What you are asked to do: In the data below, work out how many lines include the string "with". Only the number should be given.

· · · · · · ·

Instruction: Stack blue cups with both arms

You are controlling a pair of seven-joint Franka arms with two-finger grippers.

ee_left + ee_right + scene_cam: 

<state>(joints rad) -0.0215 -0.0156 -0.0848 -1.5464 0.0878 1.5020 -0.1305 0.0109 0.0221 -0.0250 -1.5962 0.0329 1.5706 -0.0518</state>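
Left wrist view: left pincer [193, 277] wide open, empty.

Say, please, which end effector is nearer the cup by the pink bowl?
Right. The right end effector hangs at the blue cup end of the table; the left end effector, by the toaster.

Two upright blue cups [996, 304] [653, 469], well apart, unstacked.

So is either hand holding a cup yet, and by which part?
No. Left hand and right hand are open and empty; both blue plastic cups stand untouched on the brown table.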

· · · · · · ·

Reply: 2